La première guerre mondiale allait anéantir tout cet essor : les bâtiments furent bombardés et les moines durent se disperser. La reconstruction fut difficile. Un groupe de moines d’origine allemande alla en 1925 s’établir en Autriche, à Notre-Dame d’Engelszell, entre Passau et Linz, au bord du Danube. Ils redonnèrent vie à cette ancienne abbaye cistercienne sécularisée. Œlenberg connut une seconde destruction en 1944-45, aussi importante que la précédente. Le diocèse de Strasbourg et ses fidèles contribuèrent généreusement à la reconstruction, tandis que des moines venus de Zundert (Pays-Bas) vinrent épauler la communauté très éprouvée qui reprit vie et espoir. L'abbaye s'est lentement reconstituée et occupe à ce jour une petite communauté de moines trappistes, d'une population inférieure à dix religieux.
La brasserie.
Les trappistes qui occupent l'abbaye à partir de 1825 construisent une brasserie en 1852 avec creusement de caves dans la colline. Un témoignage semble toutefois montrer que, déjà en 1839, les moines servaient de la bière à leurs hôtes.
La brasserie est annexée au moulin en 1855.
On se décide à brasser une bière de table pour les besoins de la communauté, et aussi pour faire face à la mauvaise qualité du vin dont se plaignent à juste titre les moines.
La brasserie est au centre de la cour, sur la droite.
A cette époque, les vastes caves sont creusées dans l'argile sous le monastère ; au début les moines profitent de la faible production pour transformer temporairement la brasserie en buanderie et c'est ainsi que les draps prennent régulièrement la place du moût dans les chaudières en cuivre.
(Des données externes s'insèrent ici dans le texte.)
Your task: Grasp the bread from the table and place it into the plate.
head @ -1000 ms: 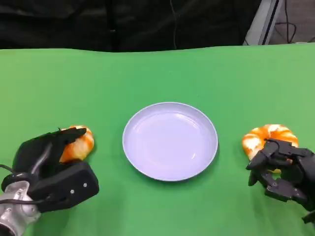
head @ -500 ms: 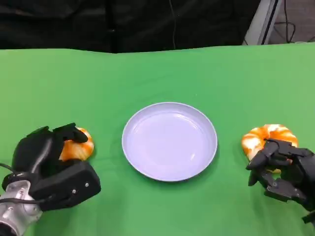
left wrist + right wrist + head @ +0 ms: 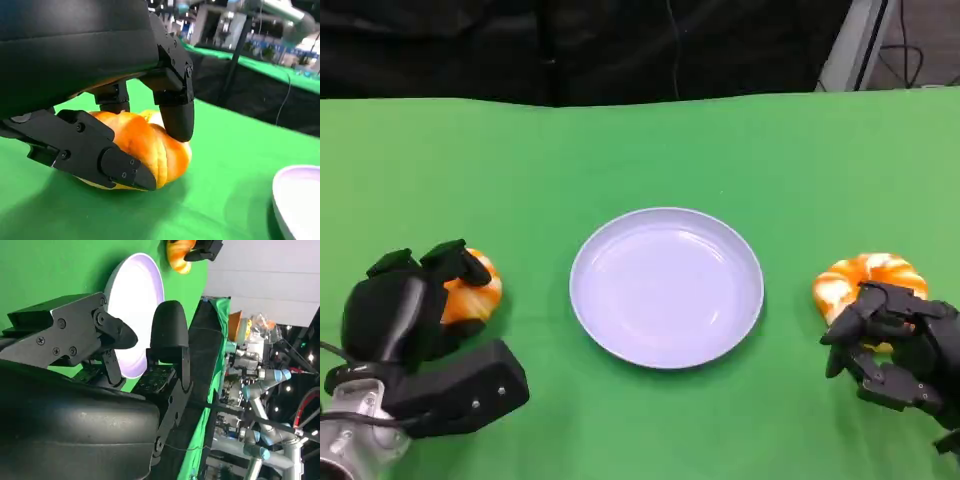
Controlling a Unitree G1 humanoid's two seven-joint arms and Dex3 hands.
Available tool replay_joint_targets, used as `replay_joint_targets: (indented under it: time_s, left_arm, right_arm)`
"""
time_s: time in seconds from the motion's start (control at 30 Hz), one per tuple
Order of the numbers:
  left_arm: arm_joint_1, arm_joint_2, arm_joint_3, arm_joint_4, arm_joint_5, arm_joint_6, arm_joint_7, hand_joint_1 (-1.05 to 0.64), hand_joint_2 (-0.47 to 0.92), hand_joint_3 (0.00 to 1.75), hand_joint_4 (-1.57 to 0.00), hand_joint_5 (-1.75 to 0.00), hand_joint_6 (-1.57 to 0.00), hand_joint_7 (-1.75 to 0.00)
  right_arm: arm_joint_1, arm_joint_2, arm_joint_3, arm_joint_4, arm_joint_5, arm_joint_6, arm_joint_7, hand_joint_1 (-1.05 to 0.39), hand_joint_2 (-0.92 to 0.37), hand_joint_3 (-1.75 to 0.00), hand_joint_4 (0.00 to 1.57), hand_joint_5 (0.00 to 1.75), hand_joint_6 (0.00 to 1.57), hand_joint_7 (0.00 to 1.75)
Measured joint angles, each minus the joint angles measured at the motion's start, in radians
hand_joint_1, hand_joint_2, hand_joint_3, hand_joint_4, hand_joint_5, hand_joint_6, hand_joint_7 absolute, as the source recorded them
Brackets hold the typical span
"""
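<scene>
Bread: two orange-and-white glazed ring-shaped pieces on green table cloth (image 3: 640,140). Left bread piece (image 3: 472,290) lies near-left, well apart from round pale lavender plate (image 3: 666,287) at centre. Left hand (image 3: 405,305) sits over it; left wrist view shows black fingers (image 3: 172,105) and thumb closed around bread, which rests on cloth. Right bread piece (image 3: 865,282) lies to right of plate, apart from it. Right hand (image 3: 895,345) at its near edge, fingers curled; contact w/ bread can't be told. Plate holds nothing.
</scene>
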Motion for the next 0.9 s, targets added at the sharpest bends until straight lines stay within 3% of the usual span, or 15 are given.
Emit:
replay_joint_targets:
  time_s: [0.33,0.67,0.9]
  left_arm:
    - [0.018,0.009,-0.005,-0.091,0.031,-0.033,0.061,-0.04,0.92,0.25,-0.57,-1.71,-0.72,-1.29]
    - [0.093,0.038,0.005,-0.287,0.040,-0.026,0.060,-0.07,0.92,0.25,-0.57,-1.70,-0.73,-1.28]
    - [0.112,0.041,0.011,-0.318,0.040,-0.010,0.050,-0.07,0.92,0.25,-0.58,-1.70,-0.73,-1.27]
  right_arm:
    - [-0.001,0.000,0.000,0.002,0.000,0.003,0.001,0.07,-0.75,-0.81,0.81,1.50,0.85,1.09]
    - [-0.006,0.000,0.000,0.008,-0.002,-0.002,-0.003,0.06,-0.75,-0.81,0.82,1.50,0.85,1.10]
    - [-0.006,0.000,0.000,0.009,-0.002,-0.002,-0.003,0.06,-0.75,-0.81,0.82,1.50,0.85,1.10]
En 1854, la brasserie est répertoriée sous le nom de Stadler, puis sous le nom M.Dietrich vers 1870 (nom de famille du brasseur ou du père Abbé.)
Une nouvelle brasserie et une malterie sont construites en 1894 dans la cour du couvent, sur les plans du père Ignace, pour la vente de bières en fûts aux particuliers. L'abbaye livre de la bière en petits fûts principalement à la campagne. Orges et houblon proviennent des terres de l'abbaye. La production, qui ne dépasse pas 2800 hl, est consommée essentiellement par les moines et leurs hôtes, ainsi que par les soeurs de la communauté voisine d'Altbronn. Durant l'été, une diligence relie Lutterbach au couvent et les mulhousiens viennent en nombre déguster pain, fromage et bière de l'abbaye.
La "Klosterbrauerei Oelenberg" a probablement cessé son activité durant ou peu après la fin de la guerre de 1914-1918.
Comme le rappelle le journal "Gebweiler neueste Nachrichten" ("Dernières nouvelles de Guebwiller") du 15 Avril 1933 : "L'un des moines les plus populaires de l'abbaye pendant des décennies fût le frère Anselme décédé au début des années 1930 à l'âge de 88 ans. Il était connu et aimé loin à la ronde : avant la guerre, Frère Anselme brassait la très bonne et très pâle bière du monastère de l'Oelenberg, et après la guerre, il fût remplacé par Frère Müller."
On possède des témoignages de visiteurs de l'abbaye, vers 1904, qui attestent que "la brasserie est nouvellement organisée et, le brasseur maîtrisant son art, on y boit une bière véritablement splendide" : ce témoignage provenant d'allemands, n'en a que plus de valeur. (Sources : base Mérimée, voir également : Histoire documentaire de l'industrie de Mulhouse (1902 ; page 798)).